According to The Fourth Amendment that a person has the right "to be secure in their persons, houses, papers, and effects, against unreasonable searches and seizures, (Del Carmen, R., 2014)." The issue is does this apply to an object in plain view or an open field search and if the fourth amendment offers protection. In regards to United States v. Oliver, and California v. Greenwood that deals with the matter if an individual has a reasonable expectancy of privacy in regards to an object in plain view or an open field as stated in the fourth amendment.
The Purpose of a Search and Seizure .
Evidence search serves the objective of identifying the existence and place of evidence; searches consist of checking the location with the purpose of discovering criminal evidence. The purpose of an evidence seizure is to collect evidence to use in the criminal prosecution of a defendant, which is a method of taking in to custody the crimes evidence. The nature of a search constitutes an interference of a person's right to privacy, as well as, a constitutional condition against any unreasonable search and seizure. When there is a violation by law enforcement of constitutional protection, then the action would be inadmissibility in court for any evidence that was obtained.
Four Categories Subject to Search and Seizure.
Observational evidence is when an officer hears, sees or smells something for instance, a suspicious individual is observed by an officer looking in car windows while holding a baseball bat in the middle of the night.
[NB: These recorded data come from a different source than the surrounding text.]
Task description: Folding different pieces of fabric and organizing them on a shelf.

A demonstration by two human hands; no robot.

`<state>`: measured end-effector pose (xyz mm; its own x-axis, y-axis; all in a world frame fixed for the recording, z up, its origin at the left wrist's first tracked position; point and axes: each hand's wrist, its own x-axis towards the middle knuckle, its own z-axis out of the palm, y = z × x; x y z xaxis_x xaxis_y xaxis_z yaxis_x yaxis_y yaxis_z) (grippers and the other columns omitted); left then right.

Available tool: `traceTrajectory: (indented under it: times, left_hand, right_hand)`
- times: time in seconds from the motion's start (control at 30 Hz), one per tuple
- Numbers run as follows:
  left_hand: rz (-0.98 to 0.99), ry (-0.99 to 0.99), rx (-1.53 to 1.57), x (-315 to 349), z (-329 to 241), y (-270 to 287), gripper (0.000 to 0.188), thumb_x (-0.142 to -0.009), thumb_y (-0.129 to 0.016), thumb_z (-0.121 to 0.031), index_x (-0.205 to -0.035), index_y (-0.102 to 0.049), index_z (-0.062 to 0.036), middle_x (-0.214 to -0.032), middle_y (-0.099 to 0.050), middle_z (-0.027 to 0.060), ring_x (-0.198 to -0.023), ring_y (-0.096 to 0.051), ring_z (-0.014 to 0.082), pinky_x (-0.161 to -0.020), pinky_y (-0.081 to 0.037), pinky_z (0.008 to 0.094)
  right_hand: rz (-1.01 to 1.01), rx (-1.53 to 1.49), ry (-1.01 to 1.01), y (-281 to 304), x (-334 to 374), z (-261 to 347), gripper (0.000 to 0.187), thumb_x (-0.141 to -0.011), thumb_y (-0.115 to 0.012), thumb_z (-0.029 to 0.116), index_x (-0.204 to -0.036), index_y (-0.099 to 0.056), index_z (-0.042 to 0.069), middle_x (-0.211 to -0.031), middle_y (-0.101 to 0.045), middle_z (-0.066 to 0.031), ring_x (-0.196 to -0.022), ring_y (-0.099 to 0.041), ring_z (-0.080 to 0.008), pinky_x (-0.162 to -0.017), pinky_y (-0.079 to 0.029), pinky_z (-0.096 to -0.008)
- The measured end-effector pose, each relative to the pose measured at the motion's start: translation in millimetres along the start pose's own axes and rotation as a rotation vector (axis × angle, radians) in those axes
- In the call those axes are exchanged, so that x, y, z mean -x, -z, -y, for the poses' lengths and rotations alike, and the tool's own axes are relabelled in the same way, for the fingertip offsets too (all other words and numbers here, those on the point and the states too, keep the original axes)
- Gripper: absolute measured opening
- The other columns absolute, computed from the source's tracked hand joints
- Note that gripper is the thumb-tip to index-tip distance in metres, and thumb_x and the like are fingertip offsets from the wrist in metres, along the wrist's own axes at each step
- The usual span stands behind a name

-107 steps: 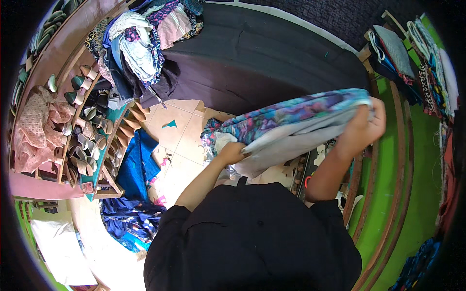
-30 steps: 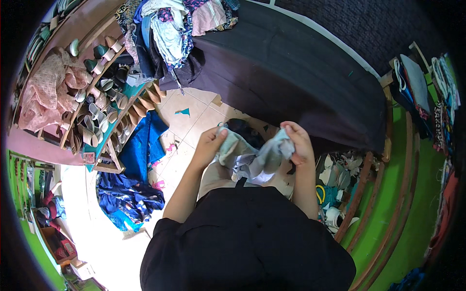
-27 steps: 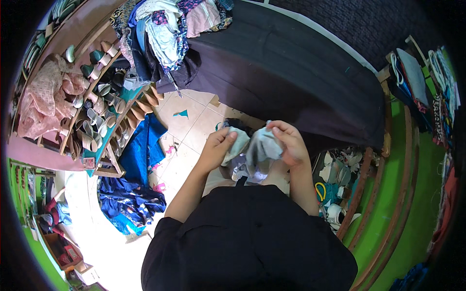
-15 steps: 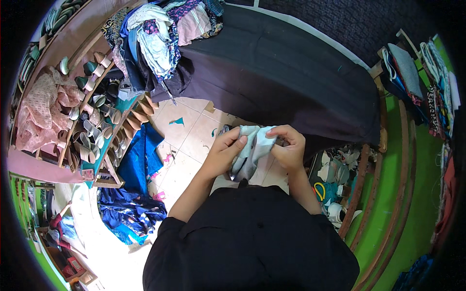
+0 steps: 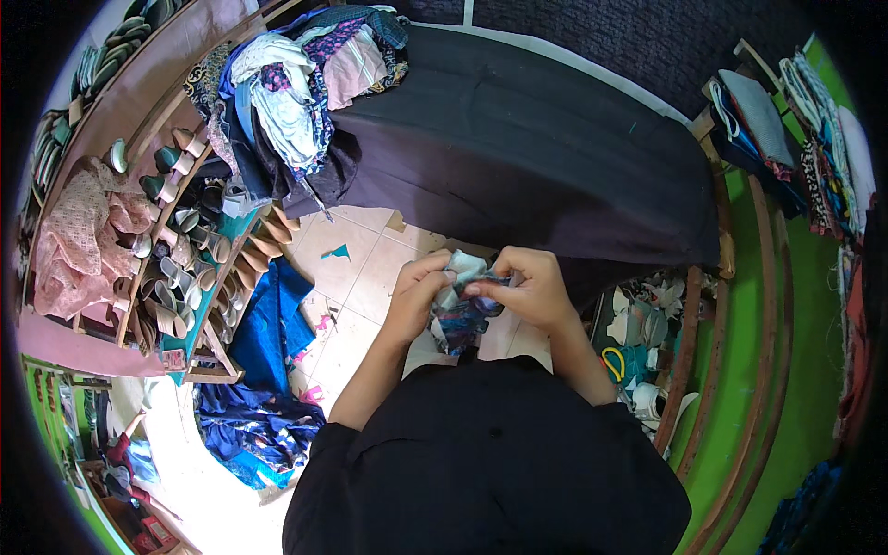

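A small piece of cloth hangs between my two hands in front of my chest, pale blue-white at the top and dark with blue and reddish patterning below. My left hand pinches its left upper edge between thumb and fingers. On the other side my right hand grips the upper right edge, thumb pressed against the curled fingers. The fabric looks bunched and folded, so its full shape is hidden.
A black-covered table stands ahead, with a heap of clothes at its left end. Shoes fill a rack at left. Blue cloth lies on the tiled floor. Yellow-handled scissors rest among scraps at right. Another person is at far lower left.
The cloth has been turned and bunched up, and its dark patterned side now shows below the pale part. My right hand has shifted left, closer to my left hand.
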<state>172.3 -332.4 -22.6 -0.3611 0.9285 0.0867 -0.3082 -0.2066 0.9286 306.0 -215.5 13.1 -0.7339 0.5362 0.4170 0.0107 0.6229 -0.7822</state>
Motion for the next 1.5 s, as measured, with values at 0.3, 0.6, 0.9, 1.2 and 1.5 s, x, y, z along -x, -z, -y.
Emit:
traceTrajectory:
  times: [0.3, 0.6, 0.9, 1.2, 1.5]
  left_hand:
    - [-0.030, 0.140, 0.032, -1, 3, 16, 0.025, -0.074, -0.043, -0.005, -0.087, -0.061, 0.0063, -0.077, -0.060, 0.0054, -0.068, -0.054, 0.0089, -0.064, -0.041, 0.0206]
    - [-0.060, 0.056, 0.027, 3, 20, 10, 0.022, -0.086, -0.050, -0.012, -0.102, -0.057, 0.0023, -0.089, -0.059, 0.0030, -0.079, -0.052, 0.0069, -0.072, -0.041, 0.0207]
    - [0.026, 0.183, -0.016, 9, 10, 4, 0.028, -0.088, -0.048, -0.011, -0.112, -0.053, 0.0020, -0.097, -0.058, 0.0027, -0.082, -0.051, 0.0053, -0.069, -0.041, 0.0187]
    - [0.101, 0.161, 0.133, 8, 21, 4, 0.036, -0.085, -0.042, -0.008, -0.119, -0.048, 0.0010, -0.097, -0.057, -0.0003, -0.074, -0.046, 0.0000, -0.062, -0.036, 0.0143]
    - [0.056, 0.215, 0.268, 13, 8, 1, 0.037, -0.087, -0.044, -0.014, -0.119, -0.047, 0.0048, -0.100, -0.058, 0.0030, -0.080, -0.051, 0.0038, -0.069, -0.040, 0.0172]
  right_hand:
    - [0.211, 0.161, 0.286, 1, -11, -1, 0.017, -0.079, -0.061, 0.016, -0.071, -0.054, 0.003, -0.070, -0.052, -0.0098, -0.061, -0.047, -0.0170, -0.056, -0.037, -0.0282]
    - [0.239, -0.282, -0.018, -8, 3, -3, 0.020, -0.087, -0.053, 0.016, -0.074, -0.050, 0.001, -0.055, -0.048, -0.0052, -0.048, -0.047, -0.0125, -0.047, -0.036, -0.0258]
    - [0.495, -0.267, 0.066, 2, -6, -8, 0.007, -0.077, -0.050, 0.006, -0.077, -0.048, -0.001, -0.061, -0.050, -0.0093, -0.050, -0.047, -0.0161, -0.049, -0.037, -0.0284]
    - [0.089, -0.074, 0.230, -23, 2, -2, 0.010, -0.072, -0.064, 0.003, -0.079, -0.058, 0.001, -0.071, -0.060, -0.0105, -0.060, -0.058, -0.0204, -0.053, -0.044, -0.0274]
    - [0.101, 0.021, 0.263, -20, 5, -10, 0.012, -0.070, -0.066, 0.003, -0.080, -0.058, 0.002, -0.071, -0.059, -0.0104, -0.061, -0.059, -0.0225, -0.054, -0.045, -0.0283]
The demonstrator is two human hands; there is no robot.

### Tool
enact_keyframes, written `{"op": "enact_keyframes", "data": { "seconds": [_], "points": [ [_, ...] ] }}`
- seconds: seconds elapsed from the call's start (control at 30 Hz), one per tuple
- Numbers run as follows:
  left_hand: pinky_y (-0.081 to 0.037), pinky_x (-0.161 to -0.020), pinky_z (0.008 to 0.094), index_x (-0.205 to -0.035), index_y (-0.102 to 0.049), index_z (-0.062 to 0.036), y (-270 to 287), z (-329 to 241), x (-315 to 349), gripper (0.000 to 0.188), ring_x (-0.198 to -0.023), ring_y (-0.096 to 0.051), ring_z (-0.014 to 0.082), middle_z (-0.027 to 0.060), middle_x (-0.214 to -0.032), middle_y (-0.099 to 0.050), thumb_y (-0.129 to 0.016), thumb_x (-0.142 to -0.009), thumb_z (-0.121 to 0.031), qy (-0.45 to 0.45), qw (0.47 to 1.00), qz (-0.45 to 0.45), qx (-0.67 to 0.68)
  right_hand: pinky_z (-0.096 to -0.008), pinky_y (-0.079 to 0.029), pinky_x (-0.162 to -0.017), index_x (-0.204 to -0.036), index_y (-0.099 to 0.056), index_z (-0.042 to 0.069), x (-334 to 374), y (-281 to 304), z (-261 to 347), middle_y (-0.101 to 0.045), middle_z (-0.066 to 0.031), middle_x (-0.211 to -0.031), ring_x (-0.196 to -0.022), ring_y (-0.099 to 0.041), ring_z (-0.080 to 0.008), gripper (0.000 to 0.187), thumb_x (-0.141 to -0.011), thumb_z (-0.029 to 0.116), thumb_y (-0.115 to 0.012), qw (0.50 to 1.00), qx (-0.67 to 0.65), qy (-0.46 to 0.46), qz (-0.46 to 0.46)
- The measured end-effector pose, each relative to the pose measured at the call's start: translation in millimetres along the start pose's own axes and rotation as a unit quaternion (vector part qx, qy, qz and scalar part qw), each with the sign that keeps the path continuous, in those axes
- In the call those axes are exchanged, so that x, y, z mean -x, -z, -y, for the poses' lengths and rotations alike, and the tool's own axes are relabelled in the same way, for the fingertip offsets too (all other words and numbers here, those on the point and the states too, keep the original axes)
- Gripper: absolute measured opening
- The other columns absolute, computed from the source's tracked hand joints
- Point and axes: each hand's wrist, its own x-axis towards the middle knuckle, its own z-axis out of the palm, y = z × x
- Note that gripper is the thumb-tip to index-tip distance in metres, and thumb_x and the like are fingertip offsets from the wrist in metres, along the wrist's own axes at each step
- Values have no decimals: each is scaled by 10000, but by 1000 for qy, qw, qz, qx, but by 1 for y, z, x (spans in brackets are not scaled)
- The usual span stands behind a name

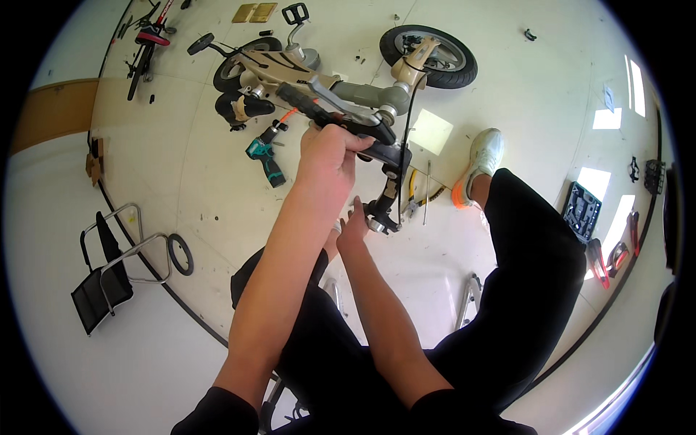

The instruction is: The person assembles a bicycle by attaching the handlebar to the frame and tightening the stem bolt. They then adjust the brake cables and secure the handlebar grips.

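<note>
A small bike with a beige frame [279,71] lies on the floor ahead of me, its dark handlebar [390,190] pointing back toward me. My left hand [332,148] is closed around the bar beside the black grip [299,101] and a silver brake lever [346,109], thumb laid along the top. Lower down, my right hand [352,223] is at the near end of the handlebar, by a dark clamp-like fitting with a silver end [378,220]. Its fingers are bent against this part and partly hidden. A black cable [407,130] runs along the bar.
A teal cordless drill [265,158] lies left of the handlebar. Yellow-handled pliers [412,194] and a screwdriver [427,192] lie right of it, near my shoe [486,152]. Farther right is a tool case [581,212]. A black chair [103,290] and a tyre [180,254] are at left.
</note>
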Motion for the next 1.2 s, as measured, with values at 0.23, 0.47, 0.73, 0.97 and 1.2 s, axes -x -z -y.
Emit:
{"op": "enact_keyframes", "data": {
  "seconds": [0.23, 0.47, 0.73, 0.97, 1.2],
  "points": [
    [-480, -892, 333, -898, -587, 43, -33, -32, 44, 215, -891, -589, 227, 117, -906, -601, -560, -719, 160, 17, 1000, -1, -19, -400, -365, -977, -1266, -460, 0, 45, 32, 35, -522, -149, -1211, -1109, -489, -276, 521, -867, 282, -644, 911, 136, 377, -97],
    [-492, -829, 335, -903, -562, 55, -76, -101, 104, 177, -824, -611, 225, 145, -880, -607, -581, -736, 110, 32, 995, 81, -40, -357, -433, -834, -1071, -512, -8, 158, 76, 84, -580, -97, -963, -919, -549, -212, 298, -909, 224, -605, 907, 175, 382, 27],
    [-432, -897, 559, -980, -437, 69, -185, -180, 114, 305, -897, -565, 329, 206, -929, -507, -613, -745, -17, 8, 983, 179, -33, -337, -434, -724, -981, -565, -44, 292, 77, 194, -597, -81, -863, -785, -539, -177, 201, -869, 103, -646, 871, 144, 468, 22],
    [-397, -931, 555, -1022, -430, 78, -292, -141, 36, 424, -947, -525, 353, 231, -992, -484, -602, -688, -118, 64, 972, 223, -40, -366, -364, -525, -745, -529, -51, 297, 56, 282, -510, -61, -603, -550, -424, -161, 215, -860, 97, -635, 812, 147, 565, -20],
    [-407, -946, 477, -960, -506, 19, -331, -127, -48, 392, -910, -523, 321, 146, -925, -521, -662, -716, -245, -41, 937, 338, -84, -280, -449, -509, -1058, -547, -70, 299, 18, 365, -588, -108, -713, -559, -552, -121, 278, -854, 99, -630, 844, 215, 489, 38]
  ]
}}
Circumstantial evidence is when there is collection of the facts and when it is put all together indicates that a crime in fact was committed, but it is not considered direct evidence.
An officer can use their knowledge and expertise to gather any evidence such as depicting gang graffiti which can determine the criminal activity that has taken place.
An officer can obtain information through various methods, such as, receives a call over the radio by dispatch or confidential informant.